Segment Start: Stored data
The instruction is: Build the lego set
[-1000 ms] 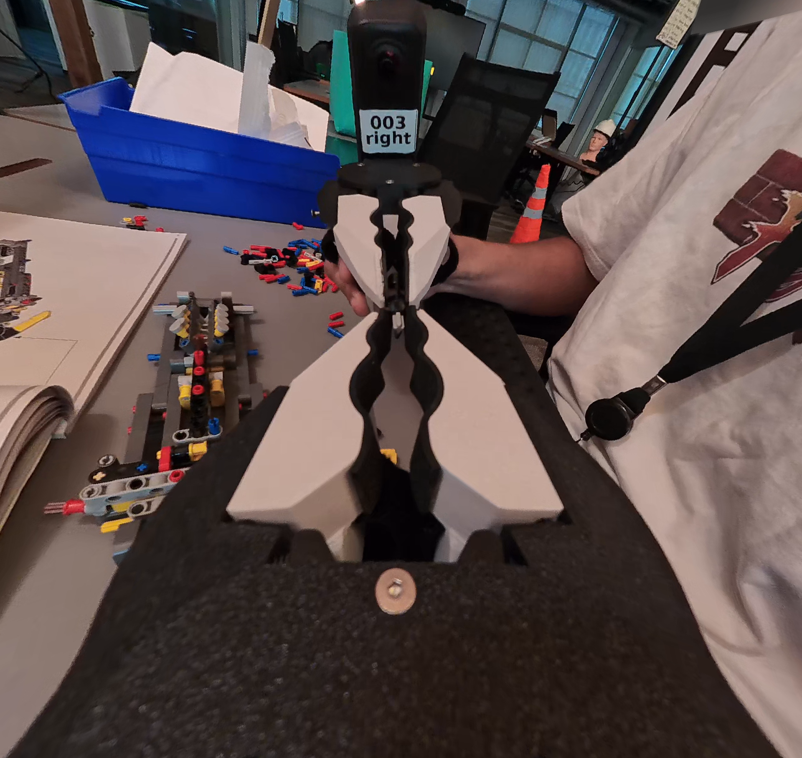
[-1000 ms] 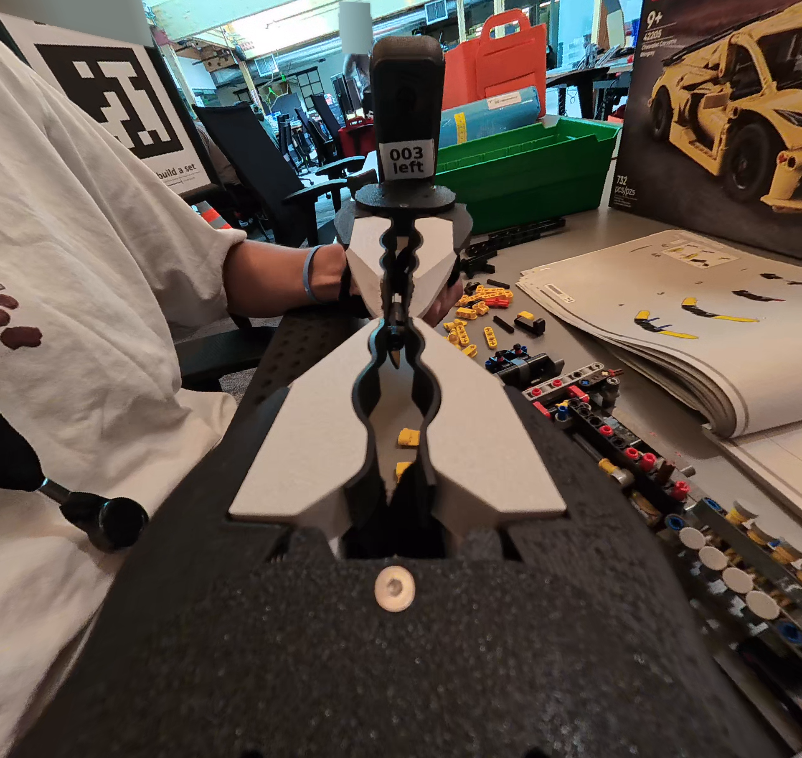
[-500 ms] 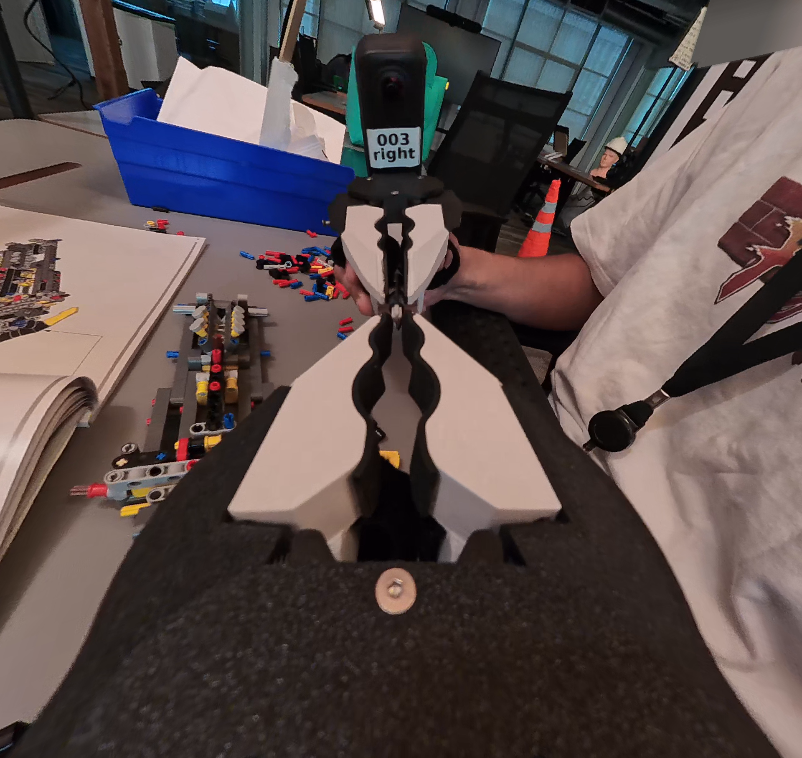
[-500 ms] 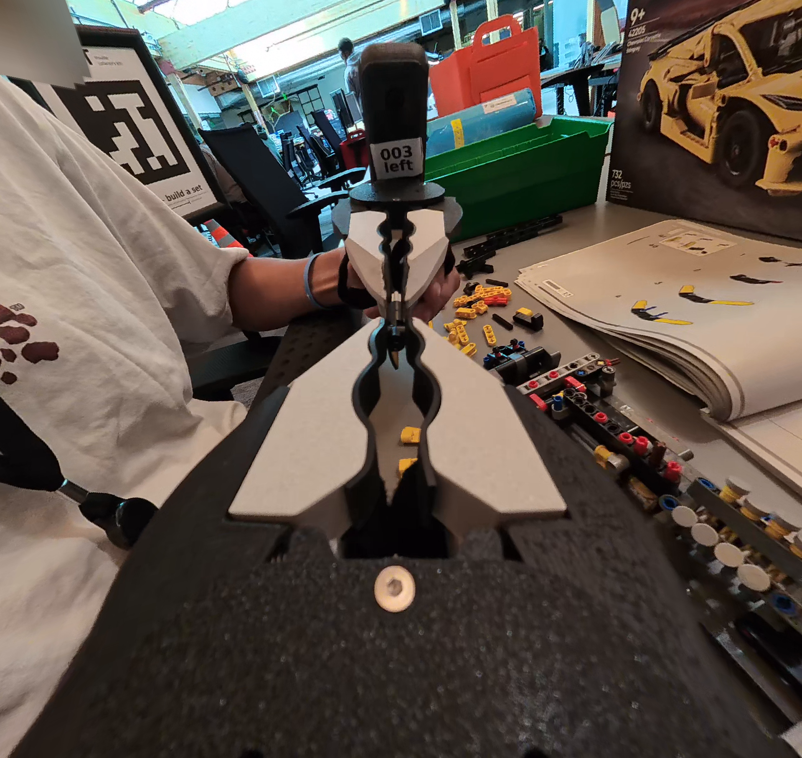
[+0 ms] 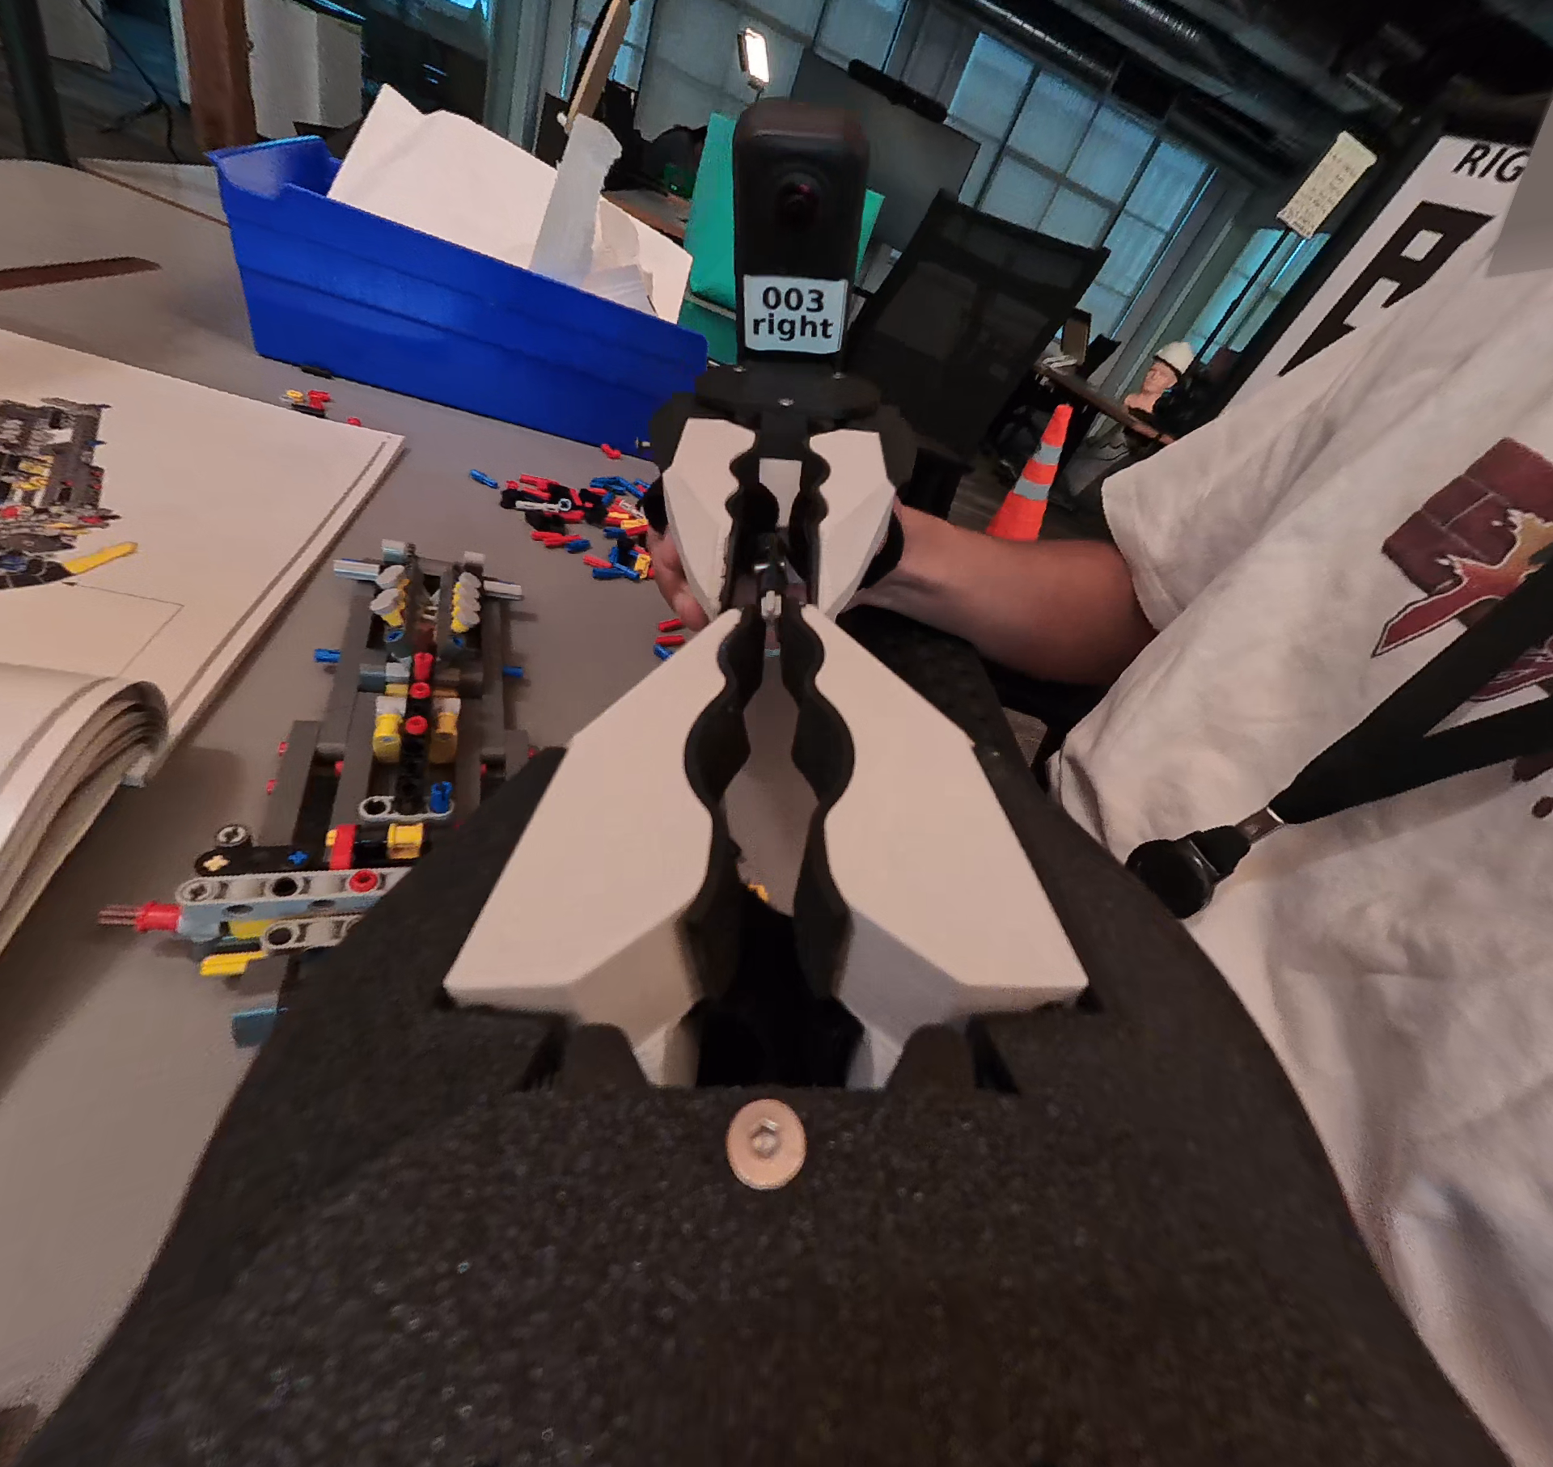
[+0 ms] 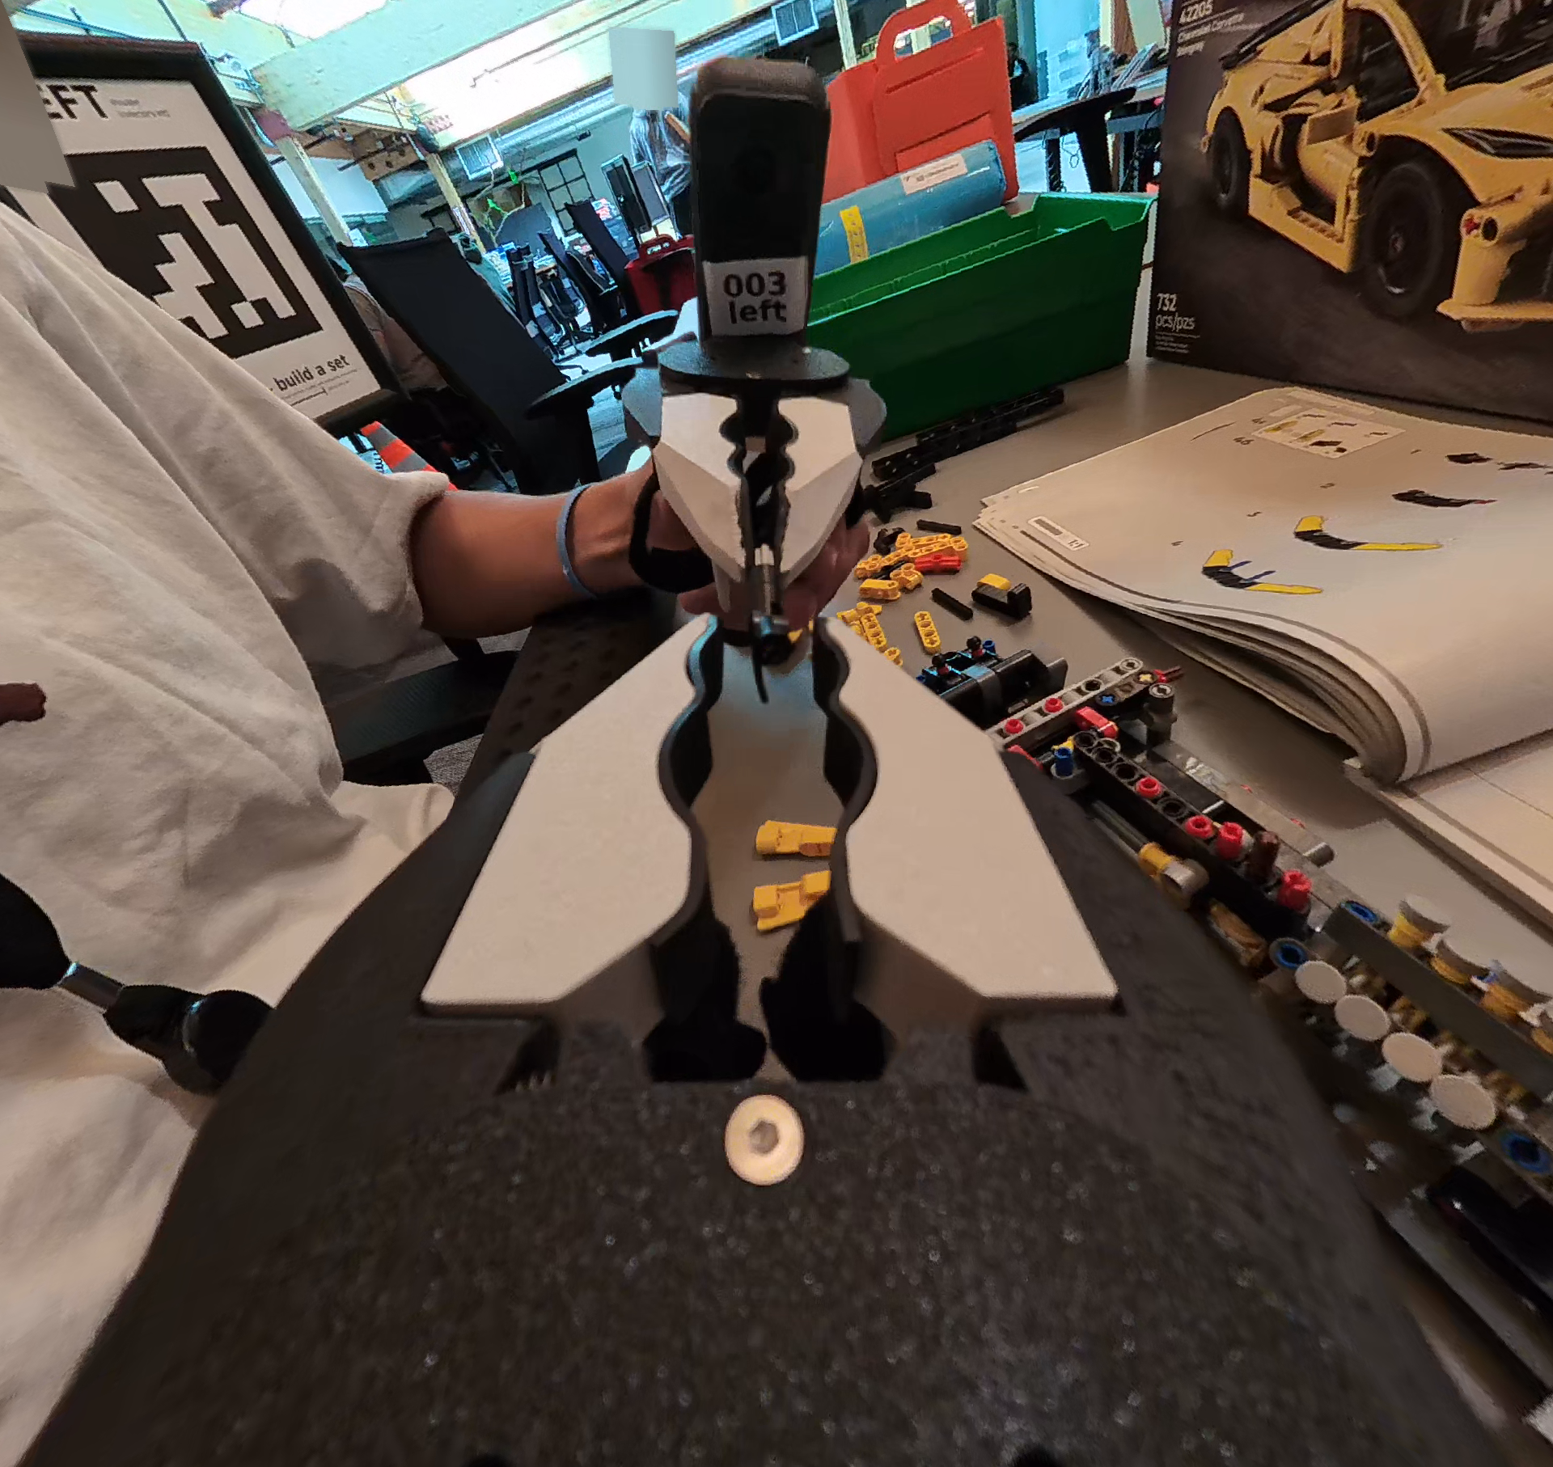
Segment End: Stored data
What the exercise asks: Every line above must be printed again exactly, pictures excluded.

Task result:
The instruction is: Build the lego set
[-1000 ms] 
[-1000 ms] 
[-500 ms] 
[-500 ms] 
[+0 ms] 
[+0 ms] 

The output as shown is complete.